One important thing is to look for mentors. Your PI is typically your mentor, but they don’t have to be the only one. Try to find other people who can support and promote you. You will always need somebody that speaks for you. Because in the end, you will rarely be in the room where decisions on your career are being made. The second thing is to be open for networking and to be active and open in discussions.

Where do your ideas come from?

I think that the creative ideas come from connecting two dots that are seemingly not connected. Hearing presentations and reading papers in your area will help you understand what the open questions are. Hearing talks from other fields will help you become creative and connect dots. I think that my ideas are – people might disagree – getting better over time as I learn more and more about how nature works. Furthermore, I think that it is very important, to be open for discussions. Students can also bring new and fresh angles that you may have never thought about. Therefore, I think it is essential to discuss your ideas. That is why, in my lab, I always try to encourage critical discussions and brainstorming on the data.

How do you define the direction you want to take with your research while setting up your own lab?

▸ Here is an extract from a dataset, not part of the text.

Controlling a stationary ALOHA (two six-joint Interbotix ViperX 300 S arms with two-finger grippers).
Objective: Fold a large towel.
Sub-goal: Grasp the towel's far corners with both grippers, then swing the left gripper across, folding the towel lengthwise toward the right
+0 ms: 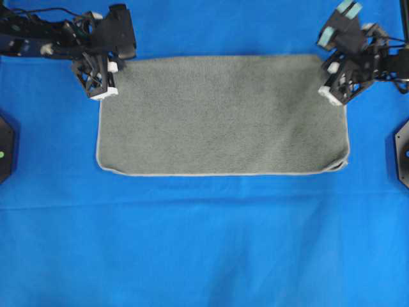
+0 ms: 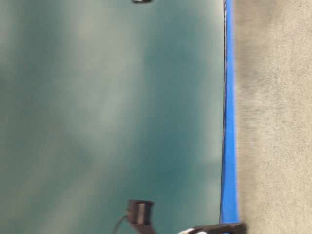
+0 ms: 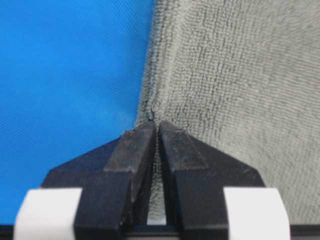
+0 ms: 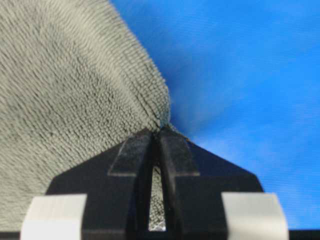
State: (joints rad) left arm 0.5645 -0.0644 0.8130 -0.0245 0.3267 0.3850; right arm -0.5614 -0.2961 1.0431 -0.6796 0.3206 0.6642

You have to think about your expertise. When the first students join your lab, you have to teach them how to do things. This means that you preferably should start with methods and approaches that you are good at. During your career, you will have gained expertise from different labs, and this normally creates a combination, which makes your profile unique in that field.  On the other hand, when it comes to the biological questions it is important to be ambitious. People often say that you have to find your niche and try to answer this small question that nobody else studies. I do not agree with that. You should study something that you are interested in, even if it is big. You will not answer the question with the first few papers, but you will have a long-term goal.